Please return every line from the entries that has the string "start" in it.

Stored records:
• • • •

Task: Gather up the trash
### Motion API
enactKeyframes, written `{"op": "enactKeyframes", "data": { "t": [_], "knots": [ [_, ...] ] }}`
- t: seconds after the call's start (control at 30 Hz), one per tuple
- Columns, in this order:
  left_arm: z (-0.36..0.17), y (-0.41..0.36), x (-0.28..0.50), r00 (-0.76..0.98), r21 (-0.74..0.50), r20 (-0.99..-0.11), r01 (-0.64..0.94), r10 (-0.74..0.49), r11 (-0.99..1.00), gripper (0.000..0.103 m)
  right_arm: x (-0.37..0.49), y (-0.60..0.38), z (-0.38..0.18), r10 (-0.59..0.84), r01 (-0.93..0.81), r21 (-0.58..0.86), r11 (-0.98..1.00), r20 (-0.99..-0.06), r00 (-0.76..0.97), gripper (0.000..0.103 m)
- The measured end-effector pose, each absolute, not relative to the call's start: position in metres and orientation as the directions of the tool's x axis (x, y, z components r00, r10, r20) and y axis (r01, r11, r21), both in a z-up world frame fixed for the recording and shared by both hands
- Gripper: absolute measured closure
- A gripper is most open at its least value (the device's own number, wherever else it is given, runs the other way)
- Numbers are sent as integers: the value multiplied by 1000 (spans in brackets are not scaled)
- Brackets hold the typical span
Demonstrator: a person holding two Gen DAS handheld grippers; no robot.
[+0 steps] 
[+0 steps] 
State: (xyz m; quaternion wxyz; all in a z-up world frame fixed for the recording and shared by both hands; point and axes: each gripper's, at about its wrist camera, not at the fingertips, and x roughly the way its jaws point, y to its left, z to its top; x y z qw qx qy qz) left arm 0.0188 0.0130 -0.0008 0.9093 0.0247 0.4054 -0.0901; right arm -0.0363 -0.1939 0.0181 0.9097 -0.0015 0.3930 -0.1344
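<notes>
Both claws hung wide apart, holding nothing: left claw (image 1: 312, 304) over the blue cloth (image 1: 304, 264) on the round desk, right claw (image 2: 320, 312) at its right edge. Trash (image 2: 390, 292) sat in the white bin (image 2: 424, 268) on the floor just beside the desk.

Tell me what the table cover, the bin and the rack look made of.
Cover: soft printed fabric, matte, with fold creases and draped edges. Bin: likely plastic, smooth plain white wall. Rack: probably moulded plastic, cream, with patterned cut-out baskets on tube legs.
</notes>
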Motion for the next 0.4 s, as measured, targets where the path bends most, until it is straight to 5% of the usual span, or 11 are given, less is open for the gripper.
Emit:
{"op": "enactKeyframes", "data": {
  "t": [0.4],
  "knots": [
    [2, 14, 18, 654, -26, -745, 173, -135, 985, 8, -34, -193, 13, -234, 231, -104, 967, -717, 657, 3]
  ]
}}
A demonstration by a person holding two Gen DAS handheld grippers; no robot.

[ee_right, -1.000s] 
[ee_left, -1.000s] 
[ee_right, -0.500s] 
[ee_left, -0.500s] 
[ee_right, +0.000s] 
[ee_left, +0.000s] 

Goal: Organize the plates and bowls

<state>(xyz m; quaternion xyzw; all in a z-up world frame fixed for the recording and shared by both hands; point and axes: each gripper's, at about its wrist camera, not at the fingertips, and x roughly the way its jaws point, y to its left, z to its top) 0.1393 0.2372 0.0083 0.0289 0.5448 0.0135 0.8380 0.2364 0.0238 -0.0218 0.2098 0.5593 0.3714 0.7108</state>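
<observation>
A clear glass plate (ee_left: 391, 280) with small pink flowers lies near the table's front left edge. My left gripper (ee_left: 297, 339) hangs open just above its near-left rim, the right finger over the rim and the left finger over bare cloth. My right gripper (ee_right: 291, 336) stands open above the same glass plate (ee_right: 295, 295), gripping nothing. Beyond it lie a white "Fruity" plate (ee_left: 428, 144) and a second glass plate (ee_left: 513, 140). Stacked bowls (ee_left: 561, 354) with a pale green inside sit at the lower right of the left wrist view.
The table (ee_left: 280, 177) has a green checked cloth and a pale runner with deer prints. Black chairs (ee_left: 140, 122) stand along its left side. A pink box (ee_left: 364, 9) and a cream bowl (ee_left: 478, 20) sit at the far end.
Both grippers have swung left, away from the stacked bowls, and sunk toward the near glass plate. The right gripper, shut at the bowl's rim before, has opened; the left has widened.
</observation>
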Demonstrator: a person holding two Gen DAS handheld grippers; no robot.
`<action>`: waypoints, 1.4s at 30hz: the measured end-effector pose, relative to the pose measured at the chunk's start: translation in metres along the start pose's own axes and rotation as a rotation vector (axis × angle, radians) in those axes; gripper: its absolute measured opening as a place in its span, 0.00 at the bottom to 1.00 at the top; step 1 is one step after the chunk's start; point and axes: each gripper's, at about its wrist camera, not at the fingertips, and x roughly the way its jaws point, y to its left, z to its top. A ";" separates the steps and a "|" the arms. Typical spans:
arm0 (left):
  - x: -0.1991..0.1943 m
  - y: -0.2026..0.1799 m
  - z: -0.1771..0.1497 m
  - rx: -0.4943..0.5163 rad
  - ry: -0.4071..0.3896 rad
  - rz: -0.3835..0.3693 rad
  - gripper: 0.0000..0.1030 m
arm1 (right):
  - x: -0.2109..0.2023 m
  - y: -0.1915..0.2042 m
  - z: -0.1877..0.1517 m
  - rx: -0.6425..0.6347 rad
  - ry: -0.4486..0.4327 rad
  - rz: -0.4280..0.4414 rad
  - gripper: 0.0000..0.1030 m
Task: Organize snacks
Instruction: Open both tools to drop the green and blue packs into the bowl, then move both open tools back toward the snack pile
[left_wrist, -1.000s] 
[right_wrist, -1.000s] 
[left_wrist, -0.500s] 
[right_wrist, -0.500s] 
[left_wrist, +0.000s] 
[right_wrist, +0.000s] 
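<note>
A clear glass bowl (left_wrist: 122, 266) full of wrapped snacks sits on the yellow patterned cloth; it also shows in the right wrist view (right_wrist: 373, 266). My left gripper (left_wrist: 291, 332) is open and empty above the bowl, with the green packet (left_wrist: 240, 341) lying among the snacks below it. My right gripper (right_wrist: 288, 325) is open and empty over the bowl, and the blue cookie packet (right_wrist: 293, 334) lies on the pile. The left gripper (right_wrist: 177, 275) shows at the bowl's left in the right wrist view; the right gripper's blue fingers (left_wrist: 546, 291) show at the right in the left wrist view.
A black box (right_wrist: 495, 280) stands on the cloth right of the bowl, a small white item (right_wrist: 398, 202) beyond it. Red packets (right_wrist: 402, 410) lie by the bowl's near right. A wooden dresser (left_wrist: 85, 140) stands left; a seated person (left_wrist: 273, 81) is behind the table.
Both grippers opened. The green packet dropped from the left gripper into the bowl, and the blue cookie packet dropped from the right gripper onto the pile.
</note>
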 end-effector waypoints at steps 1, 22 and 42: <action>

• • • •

THE ANSWER:
- t: seconds after the call's start (control at 30 Hz), one per tuple
- The measured end-effector pose, each absolute, not relative to the call's start: position in metres and orientation as the directions of the tool's x axis (x, y, z components r00, r10, r20) and y axis (r01, r11, r21), both in a z-up world frame fixed for the recording and shared by both hands
`<action>`: waypoints, 1.4s at 30hz: the measured end-effector pose, relative to the pose measured at the chunk's start: translation in metres along the start pose's own axes and rotation as a rotation vector (axis × angle, radians) in those axes; gripper: its absolute measured opening as a place in its span, 0.00 at the bottom to 1.00 at the top; step 1 is one step after the chunk's start; point and axes: each gripper's, at about its wrist camera, not at the fingertips, and x roughly the way its jaws point, y to its left, z to its top. A ";" separates the steps and a "|" the arms. Typical spans:

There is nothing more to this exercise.